Scarlato era uno de los nombres más prometedores de la Séptima división del Millonario y un habitual convocado a selecciones juveniles. A fines de 2025, cuando River intentó asegurar su continuidad con la firma del primer contrato profesional, el futbolista decidió no rubricarlo. La decisión contó con el aval de su entorno familiar y de su agente, quien gestionó el desembarco en el fútbol europeo en enero de 2026.
En Núñez, la reacción fue de profundo malestar. Desde el club entendieron que se había vulnerado el espíritu del trabajo formativo y apuntaron contra un modus operandi reiterado: captar talentos jóvenes, aprovechar vacíos reglamentarios y ejecutar salidas sin diálogo ni resarcimiento. Con ese argumento, River presentó una denuncia ante la FIFA y dejó abierta la puerta a posibles acciones legales contra el Parma.
El caso rápidamente trascendió el plano institucional y se convirtió en tema de debate en todo el ambiente. Los carteles contra Guastadisegno reflejaron el repudio de un sector del fútbol argentino, aunque también expusieron la tensión entre el derecho legal de las familias y el reclamo histórico de los clubes formadores.

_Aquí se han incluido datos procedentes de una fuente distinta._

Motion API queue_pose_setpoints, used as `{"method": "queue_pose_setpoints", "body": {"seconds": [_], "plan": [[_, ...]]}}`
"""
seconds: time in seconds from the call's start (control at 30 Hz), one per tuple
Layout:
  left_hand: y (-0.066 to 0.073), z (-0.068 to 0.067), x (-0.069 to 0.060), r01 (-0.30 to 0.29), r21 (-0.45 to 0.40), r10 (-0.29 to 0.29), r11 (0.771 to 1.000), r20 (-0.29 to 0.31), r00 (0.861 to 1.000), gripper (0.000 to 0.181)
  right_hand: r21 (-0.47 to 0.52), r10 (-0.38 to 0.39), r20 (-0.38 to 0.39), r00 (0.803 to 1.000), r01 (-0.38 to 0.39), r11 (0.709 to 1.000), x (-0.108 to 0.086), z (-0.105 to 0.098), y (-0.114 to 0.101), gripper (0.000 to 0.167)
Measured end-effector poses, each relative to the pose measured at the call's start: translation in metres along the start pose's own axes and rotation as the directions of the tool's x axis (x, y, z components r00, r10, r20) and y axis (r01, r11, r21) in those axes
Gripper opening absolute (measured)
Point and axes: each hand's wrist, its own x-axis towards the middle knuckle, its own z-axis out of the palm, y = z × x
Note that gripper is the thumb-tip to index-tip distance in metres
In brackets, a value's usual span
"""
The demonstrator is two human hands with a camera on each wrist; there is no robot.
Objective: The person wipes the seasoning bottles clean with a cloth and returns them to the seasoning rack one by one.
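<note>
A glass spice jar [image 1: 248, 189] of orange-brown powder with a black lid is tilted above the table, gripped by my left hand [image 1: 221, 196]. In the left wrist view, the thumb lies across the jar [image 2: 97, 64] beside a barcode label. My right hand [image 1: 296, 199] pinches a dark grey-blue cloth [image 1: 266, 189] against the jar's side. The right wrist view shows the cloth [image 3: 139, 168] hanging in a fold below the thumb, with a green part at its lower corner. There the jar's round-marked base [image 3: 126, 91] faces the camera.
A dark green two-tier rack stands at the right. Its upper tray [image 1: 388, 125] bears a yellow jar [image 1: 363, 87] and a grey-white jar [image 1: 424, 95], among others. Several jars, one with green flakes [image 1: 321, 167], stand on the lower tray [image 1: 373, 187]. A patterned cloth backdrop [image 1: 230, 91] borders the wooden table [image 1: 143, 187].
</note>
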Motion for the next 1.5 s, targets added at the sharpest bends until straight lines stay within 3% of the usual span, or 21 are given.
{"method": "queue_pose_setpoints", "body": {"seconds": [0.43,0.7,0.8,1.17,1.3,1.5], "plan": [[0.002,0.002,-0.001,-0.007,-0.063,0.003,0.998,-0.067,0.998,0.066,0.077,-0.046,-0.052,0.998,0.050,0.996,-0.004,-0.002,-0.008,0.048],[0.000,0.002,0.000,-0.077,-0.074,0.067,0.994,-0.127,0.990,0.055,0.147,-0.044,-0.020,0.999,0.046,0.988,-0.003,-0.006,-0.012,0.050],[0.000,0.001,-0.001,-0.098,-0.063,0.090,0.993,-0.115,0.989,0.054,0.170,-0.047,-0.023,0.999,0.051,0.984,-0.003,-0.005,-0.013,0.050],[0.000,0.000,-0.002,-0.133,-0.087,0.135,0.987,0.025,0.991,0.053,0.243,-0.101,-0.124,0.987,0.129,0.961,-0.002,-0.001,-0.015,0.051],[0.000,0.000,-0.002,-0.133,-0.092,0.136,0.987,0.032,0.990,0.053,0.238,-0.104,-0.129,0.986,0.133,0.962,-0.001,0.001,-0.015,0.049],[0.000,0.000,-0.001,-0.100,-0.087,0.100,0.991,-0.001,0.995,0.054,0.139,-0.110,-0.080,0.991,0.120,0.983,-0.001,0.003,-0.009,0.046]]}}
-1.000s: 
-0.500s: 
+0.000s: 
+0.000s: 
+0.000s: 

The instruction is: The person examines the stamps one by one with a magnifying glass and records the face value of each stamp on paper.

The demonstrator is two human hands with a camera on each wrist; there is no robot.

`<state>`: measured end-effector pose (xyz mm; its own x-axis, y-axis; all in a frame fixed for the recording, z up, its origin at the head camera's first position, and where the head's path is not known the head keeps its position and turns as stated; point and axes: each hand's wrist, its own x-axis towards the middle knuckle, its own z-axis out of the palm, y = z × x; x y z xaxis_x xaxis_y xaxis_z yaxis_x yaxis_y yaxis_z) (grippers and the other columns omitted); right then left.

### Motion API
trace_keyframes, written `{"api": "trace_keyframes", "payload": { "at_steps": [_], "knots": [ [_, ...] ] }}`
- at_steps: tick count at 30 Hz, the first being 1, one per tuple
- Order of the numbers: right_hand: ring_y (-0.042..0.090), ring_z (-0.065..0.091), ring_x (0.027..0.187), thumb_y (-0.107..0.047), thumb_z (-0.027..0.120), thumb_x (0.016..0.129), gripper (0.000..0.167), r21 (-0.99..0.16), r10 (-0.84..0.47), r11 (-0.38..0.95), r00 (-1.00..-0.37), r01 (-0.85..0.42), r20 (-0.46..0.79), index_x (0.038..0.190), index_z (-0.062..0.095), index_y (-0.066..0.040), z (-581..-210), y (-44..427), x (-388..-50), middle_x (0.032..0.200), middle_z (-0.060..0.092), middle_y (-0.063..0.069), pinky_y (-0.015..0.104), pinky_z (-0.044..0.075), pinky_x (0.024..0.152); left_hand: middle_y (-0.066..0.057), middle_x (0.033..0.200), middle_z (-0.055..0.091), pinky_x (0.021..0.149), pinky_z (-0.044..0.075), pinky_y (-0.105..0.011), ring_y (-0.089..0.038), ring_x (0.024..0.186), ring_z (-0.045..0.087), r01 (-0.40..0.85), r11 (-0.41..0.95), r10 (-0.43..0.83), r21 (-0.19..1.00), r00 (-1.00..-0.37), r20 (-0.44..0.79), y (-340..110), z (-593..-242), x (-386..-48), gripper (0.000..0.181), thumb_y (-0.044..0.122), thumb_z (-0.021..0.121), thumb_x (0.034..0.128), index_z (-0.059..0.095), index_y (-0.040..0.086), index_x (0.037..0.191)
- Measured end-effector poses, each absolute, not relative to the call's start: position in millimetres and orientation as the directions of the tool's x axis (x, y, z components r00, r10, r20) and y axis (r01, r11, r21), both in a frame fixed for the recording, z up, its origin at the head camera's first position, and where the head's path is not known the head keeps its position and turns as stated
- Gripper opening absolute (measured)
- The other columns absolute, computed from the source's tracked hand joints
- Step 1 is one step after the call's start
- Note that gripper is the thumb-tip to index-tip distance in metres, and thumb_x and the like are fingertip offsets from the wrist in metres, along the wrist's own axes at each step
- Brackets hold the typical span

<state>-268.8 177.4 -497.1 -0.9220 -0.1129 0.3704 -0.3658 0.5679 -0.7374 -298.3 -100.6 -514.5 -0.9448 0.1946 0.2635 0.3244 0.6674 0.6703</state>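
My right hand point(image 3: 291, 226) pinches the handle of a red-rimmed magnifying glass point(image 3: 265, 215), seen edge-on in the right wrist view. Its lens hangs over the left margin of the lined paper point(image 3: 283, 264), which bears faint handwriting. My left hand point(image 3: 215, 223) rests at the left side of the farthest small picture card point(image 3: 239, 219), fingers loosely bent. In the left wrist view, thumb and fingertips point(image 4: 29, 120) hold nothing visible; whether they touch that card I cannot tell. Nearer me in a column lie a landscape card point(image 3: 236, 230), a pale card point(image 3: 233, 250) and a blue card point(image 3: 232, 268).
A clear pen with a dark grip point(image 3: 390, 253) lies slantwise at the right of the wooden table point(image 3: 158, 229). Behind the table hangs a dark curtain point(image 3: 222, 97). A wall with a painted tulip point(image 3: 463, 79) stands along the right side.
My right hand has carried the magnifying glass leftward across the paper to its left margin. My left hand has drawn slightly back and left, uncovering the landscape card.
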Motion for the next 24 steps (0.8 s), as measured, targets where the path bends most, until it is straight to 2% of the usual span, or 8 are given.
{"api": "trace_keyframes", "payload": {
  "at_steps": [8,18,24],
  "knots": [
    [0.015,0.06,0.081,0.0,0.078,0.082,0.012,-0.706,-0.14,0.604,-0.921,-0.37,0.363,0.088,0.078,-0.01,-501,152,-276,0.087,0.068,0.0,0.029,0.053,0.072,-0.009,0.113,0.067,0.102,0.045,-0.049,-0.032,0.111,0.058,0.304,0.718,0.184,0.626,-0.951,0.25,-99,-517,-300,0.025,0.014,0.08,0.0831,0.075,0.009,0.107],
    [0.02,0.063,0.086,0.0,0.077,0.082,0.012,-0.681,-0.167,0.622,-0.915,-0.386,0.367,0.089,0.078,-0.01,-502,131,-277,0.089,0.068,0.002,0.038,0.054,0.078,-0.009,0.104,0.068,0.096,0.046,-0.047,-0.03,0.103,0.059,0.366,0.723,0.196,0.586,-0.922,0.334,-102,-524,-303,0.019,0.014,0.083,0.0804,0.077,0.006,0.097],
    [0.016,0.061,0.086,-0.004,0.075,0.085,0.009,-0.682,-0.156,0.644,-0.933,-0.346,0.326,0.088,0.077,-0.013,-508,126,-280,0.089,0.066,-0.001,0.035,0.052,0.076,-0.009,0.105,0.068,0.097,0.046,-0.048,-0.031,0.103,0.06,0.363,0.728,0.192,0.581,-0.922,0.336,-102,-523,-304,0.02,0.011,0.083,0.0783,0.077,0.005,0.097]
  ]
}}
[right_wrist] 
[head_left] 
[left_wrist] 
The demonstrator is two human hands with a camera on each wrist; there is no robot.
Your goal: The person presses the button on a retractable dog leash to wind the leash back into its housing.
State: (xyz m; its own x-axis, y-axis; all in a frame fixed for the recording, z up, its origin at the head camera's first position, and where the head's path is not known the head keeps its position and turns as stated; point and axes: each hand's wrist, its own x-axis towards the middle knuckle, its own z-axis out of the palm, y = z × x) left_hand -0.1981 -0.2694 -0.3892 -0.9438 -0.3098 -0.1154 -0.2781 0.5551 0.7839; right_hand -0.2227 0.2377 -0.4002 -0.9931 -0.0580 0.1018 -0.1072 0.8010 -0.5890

La Asociación del Fútbol Argentino tomó cartas en el asunto con una medida de fuerte impacto: resolvió que los juveniles que abandonen el país amparados en la patria potestad y sin dejar resarcimiento a su club no serán convocados a selecciones juveniles. La decisión buscó desalentar este tipo de maniobras, aunque abrió otra discusión sobre los derechos y libertades de los futbolistas menores de edad.
El conflicto tuvo un cierre lejos de los flashes. Para evitar un litigio prolongado ante la FIFA, el Parma acordó con River Plate el reconocimiento de un porcentaje de una futura venta del jugador. El pase ya estaba consumado, pero el entendimiento funcionó como un gesto hacia el trabajo formativo del club argentino.
El caso Scarlato dejó al descubierto una grieta incómoda: reglas desactualizadas, intereses económicos tempranos y juveniles atrapados en el medio. Entre la ley, el negocio y la formación, el fútbol argentino volvió a mirarse al espejo… y no le gustó demasiado lo que vio.